→ **PROMPT**:
From the entries below, report how many lines contain the string "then". Give only that number.
- Opening Delimiter -
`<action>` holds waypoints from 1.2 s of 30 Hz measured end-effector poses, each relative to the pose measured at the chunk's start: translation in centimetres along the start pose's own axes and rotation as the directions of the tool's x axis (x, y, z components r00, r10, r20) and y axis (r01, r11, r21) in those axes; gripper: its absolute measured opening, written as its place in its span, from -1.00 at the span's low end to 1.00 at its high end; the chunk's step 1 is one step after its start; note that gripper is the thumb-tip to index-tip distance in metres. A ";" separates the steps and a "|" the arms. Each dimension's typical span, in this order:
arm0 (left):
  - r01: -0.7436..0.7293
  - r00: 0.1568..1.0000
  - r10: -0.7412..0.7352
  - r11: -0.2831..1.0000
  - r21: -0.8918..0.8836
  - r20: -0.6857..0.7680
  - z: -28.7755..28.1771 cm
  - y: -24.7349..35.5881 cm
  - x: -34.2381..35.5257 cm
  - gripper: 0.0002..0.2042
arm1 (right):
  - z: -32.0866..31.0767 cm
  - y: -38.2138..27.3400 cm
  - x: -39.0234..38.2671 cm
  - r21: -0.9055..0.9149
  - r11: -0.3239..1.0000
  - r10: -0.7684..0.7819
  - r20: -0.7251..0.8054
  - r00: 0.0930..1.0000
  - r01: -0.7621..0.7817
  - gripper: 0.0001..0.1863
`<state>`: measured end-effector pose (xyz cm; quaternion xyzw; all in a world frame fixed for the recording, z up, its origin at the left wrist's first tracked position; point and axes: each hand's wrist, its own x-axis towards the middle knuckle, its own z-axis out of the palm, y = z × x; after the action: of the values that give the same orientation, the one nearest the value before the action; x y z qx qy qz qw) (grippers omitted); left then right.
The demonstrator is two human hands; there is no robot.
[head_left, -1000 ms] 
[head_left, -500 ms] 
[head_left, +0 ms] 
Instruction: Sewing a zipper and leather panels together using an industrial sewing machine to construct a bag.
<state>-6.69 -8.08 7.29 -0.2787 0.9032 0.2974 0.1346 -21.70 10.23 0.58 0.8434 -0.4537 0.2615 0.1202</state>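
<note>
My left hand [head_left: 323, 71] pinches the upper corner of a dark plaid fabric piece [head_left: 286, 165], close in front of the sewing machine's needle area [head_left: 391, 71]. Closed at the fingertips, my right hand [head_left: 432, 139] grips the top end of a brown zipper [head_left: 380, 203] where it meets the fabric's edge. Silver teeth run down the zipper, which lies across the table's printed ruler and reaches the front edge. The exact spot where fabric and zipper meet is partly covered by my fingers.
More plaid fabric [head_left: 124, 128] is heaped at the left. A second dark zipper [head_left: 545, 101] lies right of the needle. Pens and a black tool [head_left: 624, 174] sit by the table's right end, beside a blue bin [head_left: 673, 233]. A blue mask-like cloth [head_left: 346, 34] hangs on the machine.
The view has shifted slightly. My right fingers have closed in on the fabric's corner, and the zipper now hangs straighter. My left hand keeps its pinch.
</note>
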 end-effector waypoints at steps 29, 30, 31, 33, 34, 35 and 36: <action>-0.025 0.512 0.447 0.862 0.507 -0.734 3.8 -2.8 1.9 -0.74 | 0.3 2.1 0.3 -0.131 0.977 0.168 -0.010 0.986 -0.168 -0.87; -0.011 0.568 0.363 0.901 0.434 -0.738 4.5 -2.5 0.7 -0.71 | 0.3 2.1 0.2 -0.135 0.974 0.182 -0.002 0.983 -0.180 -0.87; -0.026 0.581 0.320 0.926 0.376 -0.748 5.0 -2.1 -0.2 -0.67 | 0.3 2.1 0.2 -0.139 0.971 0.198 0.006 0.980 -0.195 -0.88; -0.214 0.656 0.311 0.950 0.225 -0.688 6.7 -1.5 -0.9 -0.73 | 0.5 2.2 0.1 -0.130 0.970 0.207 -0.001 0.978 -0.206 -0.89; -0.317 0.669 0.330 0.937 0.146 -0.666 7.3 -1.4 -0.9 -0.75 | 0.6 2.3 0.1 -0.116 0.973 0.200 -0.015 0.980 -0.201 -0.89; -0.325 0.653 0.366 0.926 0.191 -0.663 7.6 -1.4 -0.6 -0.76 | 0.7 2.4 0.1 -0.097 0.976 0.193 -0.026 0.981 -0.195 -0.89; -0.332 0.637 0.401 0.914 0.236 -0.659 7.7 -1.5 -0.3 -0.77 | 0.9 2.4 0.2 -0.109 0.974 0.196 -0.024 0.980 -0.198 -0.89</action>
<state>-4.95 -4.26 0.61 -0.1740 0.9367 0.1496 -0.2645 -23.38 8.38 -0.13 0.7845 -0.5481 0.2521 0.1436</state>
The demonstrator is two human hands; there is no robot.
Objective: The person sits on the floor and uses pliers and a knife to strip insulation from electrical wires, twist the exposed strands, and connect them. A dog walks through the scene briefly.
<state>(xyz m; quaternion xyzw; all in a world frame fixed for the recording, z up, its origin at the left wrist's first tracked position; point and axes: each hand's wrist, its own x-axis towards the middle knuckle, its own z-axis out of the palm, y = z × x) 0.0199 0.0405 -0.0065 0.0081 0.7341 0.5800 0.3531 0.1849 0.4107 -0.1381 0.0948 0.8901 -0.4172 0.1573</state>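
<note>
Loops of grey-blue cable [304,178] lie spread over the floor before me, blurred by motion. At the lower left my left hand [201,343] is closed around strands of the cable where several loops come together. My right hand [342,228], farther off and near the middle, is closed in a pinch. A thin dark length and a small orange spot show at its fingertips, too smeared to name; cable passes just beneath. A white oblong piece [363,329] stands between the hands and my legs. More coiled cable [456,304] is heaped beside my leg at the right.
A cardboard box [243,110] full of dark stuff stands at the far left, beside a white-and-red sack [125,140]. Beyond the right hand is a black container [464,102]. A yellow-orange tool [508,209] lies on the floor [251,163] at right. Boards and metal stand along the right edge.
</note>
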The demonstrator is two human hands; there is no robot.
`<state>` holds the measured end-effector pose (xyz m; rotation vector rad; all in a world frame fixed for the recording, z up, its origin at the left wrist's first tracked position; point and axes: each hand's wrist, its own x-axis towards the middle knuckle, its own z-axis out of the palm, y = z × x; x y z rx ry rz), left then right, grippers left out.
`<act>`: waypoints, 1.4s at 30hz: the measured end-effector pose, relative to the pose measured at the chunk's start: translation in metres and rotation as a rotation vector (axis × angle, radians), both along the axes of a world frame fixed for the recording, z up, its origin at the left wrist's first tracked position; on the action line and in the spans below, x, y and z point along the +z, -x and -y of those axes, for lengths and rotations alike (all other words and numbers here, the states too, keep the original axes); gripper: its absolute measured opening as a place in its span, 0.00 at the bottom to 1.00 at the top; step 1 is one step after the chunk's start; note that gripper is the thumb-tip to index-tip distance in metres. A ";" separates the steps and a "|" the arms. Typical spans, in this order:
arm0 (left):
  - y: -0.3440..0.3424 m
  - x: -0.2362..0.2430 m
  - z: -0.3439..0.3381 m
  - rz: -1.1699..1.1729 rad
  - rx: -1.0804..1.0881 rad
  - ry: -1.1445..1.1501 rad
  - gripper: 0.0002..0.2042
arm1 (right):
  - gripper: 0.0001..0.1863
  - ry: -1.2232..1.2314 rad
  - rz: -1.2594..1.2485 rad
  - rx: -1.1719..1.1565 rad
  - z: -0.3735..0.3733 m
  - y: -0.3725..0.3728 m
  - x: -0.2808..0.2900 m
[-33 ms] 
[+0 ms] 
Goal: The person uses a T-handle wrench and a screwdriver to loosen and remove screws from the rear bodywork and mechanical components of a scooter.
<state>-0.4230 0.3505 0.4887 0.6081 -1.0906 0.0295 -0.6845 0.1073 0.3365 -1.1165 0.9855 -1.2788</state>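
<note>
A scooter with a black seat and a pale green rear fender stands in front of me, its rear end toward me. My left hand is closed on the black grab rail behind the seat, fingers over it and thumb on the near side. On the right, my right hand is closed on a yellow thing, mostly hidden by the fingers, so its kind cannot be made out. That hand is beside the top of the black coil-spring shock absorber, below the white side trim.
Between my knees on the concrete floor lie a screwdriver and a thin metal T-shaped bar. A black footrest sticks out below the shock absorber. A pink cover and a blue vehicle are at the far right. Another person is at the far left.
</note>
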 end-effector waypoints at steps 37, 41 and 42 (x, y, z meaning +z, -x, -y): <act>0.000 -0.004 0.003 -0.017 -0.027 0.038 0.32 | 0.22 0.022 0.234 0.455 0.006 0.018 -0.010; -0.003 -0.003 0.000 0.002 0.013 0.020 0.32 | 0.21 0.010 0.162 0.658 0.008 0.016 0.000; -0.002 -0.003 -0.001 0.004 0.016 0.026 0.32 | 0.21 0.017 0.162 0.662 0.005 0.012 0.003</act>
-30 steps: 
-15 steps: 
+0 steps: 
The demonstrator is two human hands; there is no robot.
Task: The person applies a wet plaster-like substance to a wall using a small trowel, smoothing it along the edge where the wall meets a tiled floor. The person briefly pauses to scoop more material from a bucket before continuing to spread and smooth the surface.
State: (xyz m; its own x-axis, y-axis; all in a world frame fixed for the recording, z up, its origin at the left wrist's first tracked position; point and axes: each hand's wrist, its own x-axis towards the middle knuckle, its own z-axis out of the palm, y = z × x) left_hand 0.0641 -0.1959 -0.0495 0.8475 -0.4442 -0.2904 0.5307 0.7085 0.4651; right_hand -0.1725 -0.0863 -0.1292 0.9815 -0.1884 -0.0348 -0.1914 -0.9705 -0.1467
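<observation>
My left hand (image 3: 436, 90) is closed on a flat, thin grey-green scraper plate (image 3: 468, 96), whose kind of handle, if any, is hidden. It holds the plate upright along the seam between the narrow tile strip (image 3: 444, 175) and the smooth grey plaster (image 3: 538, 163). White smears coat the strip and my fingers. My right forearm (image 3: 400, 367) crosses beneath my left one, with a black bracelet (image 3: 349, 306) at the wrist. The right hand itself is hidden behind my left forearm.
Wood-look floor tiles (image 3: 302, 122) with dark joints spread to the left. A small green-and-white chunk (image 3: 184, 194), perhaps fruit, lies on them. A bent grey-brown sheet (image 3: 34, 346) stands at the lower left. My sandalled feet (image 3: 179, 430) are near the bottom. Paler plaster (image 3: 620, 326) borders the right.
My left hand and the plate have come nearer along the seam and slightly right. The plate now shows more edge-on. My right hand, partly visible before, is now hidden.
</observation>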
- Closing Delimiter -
→ **ANSWER FOR THE TASK**:
2